Unlucky but Lucky
28 June 2011 Bournemouth to London, UK
A bright and early 3:30am to pick up my sister from Heathrow airport, who’s arrived earlier for one reason or another.
There’s something great about waking up like I did this morning, day’s clothes laid out after having gone to sleep in the afternoon: you always do it in anticipation of something exciting. Christmas, camp, catching an early plane, going somewhere new. You think you’ll be the walking dead, but you roll and fall into your clothes, then the excitement kicks in and it may as well be ten minutes before the big race.
I’m joined on the bus by just five others a young man with a hoodie, who once was sitting at the back but has since moved into my row, two Chinese students on a trip away from their family homes and another two young men who look much more reasonable. All youth and stupidity go hand in hand because we’re all up at this time!
The bus bumbles along smoothly enough to watch the sun rise over land that will be so different and new to someone else.
I arrive at last, stepping out into a lovely English summer’s day: rain. Go down a dodgy lift that looks like a well-used bomb shelter to the terminal and wait nervously to see someone who I used see everyday, but haven’t seen in six months. When I do see Maddie walk through, it’s all very emotional, but that’s not something to go on about here! Maddie’s the first person I’ve seen from my ‘previous lifestyle’, and that’s why it still feels like I haven’t seen her in ages.
The benefits of jetlag start here and end here; Maddie is 100% awake even though it’s not even 6am, whereas I’m starting to feel like I really have woken up at 3am.
We’re sitting in Hyde Park now, bags flopped onto the soggy, though very green, grass, recalling countless stories.
We thought it would be funny to share a little bit of hostel life, but my sister being under eighteen, it’s not guaranteed.
From Hyde Park, we walk through some very nice neighbourhoods, clean neighbourhoods, accidentally passing the hostel about five times.

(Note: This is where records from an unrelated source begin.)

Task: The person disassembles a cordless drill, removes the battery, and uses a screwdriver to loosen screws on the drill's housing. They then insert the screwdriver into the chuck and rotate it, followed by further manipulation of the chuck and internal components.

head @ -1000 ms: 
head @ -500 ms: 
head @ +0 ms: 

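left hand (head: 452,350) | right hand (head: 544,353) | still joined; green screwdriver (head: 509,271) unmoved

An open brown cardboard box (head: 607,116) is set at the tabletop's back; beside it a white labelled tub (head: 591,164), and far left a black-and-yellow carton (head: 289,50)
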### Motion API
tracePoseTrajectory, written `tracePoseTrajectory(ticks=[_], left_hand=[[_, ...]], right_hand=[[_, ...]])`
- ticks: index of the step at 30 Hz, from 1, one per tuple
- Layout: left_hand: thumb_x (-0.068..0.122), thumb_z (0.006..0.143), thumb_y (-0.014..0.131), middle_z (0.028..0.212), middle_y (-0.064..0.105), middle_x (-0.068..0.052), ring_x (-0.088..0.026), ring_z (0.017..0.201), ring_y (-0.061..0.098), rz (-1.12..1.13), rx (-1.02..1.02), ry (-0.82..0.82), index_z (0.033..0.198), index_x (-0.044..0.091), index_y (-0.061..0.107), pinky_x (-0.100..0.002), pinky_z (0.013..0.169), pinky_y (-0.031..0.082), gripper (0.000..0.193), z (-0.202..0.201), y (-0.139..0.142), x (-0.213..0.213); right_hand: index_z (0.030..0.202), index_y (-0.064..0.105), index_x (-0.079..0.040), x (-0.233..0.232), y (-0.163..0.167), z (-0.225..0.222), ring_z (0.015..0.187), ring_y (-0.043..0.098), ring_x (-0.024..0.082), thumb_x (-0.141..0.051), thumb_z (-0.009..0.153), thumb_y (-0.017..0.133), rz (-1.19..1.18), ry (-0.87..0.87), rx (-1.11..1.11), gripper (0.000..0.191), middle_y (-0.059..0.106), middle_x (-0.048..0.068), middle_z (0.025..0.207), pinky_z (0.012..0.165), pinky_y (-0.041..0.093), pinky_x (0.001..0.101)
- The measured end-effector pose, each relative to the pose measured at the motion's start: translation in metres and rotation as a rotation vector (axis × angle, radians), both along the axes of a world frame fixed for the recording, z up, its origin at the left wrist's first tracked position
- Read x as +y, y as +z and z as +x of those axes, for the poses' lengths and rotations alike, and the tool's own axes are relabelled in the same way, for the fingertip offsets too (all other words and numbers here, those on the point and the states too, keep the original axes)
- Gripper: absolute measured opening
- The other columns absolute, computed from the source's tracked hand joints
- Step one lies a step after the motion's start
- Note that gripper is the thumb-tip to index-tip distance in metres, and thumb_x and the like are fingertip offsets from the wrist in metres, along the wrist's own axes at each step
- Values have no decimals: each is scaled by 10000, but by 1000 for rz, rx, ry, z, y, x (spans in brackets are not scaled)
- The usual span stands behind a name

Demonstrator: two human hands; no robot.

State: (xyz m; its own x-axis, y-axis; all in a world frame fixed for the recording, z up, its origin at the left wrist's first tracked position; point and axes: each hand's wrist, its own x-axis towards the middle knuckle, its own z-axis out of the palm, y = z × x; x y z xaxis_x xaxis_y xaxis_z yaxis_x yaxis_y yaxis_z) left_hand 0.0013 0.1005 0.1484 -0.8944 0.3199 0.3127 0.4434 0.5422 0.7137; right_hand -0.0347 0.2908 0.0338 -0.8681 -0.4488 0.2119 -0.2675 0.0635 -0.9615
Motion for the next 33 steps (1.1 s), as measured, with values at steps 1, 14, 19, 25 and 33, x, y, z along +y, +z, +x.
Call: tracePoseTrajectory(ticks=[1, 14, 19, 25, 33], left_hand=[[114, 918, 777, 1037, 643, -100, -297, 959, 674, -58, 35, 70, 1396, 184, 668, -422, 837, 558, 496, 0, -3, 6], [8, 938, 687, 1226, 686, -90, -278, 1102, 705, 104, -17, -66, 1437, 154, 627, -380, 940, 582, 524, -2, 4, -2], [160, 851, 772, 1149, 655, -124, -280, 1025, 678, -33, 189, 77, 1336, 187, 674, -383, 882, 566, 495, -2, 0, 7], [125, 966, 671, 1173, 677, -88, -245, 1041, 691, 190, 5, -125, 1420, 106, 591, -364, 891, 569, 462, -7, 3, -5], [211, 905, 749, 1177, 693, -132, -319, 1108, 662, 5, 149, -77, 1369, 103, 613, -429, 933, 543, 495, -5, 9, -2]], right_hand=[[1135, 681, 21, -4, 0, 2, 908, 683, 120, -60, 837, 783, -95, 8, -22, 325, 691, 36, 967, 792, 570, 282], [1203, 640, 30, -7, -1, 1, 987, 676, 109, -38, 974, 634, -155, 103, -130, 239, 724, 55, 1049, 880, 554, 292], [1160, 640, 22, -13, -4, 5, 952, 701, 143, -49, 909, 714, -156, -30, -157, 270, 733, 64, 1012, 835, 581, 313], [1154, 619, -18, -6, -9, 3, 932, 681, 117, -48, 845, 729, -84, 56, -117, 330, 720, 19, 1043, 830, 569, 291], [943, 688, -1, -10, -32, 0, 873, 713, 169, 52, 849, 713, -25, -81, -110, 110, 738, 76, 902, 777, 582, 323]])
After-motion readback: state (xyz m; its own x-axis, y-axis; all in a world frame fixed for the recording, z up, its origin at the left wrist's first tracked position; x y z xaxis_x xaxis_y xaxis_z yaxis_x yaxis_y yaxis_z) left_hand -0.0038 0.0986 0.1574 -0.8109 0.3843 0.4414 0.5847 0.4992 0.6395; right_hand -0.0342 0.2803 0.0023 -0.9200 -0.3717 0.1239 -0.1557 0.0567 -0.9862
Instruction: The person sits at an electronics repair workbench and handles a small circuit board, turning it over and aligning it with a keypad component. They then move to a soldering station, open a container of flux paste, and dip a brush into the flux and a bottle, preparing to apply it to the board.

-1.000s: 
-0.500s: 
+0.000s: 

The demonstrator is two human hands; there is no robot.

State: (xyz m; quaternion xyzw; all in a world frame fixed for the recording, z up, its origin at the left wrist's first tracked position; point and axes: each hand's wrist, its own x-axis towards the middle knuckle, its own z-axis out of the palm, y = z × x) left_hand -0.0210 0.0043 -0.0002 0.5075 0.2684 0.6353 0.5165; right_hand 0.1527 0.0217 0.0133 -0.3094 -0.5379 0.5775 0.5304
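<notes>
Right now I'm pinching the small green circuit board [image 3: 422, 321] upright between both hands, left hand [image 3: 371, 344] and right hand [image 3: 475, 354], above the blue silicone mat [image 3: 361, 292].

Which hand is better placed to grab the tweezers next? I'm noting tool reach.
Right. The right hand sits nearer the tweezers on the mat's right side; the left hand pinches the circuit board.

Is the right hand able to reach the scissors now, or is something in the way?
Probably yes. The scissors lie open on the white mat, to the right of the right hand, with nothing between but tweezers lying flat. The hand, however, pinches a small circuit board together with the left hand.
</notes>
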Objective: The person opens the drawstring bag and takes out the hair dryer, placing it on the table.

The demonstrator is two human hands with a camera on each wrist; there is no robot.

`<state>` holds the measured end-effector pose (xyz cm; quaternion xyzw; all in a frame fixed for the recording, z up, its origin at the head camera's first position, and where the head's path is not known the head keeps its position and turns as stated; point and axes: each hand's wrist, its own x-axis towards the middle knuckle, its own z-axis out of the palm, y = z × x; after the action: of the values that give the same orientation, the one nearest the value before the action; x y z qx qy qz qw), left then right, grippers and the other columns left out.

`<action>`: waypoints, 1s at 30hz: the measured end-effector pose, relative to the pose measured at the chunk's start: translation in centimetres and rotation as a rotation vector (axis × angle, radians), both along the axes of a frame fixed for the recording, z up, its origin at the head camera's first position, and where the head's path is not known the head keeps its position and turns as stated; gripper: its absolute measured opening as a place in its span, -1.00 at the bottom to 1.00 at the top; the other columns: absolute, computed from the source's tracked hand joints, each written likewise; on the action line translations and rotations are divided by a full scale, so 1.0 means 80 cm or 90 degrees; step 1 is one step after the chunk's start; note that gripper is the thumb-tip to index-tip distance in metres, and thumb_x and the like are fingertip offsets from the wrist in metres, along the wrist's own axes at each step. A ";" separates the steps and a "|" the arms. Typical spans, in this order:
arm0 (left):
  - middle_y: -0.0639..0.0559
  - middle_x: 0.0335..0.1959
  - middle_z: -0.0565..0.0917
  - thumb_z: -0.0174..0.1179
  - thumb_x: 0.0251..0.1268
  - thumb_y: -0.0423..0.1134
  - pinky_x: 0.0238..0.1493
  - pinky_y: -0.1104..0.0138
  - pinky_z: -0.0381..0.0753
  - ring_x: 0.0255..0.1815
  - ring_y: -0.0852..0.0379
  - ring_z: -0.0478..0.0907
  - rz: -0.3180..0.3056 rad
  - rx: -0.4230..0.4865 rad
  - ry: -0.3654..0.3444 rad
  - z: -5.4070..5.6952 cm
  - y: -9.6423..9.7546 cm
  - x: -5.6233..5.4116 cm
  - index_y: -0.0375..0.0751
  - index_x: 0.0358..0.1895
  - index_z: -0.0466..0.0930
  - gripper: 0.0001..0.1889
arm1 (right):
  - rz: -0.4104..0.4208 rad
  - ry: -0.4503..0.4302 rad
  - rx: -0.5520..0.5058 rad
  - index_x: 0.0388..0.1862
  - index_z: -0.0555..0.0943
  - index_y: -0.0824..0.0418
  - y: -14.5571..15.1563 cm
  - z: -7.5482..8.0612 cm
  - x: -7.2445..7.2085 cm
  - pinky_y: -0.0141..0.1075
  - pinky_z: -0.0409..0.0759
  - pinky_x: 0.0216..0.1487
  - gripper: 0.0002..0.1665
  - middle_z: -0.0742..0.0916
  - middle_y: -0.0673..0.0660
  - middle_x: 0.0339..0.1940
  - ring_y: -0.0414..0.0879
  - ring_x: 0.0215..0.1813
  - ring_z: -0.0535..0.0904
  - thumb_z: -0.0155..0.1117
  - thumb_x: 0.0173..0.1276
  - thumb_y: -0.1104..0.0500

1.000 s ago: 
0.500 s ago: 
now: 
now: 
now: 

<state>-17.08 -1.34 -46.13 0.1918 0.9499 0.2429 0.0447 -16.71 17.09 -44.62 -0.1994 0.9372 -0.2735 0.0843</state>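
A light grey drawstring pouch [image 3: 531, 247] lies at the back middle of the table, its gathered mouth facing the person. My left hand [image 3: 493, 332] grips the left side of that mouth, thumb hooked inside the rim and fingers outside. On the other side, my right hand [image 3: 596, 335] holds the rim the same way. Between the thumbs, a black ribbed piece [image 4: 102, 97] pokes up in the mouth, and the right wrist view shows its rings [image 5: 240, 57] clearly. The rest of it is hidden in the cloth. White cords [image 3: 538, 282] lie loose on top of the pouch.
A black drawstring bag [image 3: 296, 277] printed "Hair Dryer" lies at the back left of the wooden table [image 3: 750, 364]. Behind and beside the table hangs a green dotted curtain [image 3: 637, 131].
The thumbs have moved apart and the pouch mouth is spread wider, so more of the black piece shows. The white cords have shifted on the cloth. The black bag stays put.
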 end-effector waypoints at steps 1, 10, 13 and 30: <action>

I can’t help but think how checking into a hostel be so alien to someone so close. My sister is hesitant to open the door. I open it to find more doors, which is really disappointing. We go through the jokes and ritual again, and open the door. Disappointing again! There’s no one inside. The emptiness, though, turns out to be a godsend for Maddie’s incredibly embarassing introduction to hostel life.
The obligatory London Underground photo. I don’t even know why I took this; she’s been in London three times now.
A thunderstorm ruins our attempts to look around London. We’re trapped in Green Park, right next to Buckingham Palace, in a huge circle of trees. Pushed up to the tree trunk, we don’t get completely drenched, but we do get soaked. Apart from two others imitating us, there’s a fully-suited man sitting in a deck chair in the open, legs stretched out in humility.
Stuck here, laughing harder than the rain on our heads, it’s like we saw each other yesterday. Unlucky, but so lucky.
Sister Maddie fades fast. Jet-lag is a basketball to the crotch: far funnier in observation than in experience. It’s just impossible to keep her awake, but why I get so frustrated is beyond me (one of biggest regrets this year, Maddie, I know you’ll read this sometime. You know that already, but this is here for good measure). I took a bit of a tennis ball to the crotch in being up so early, so here we are, brother and sister, keeling over together.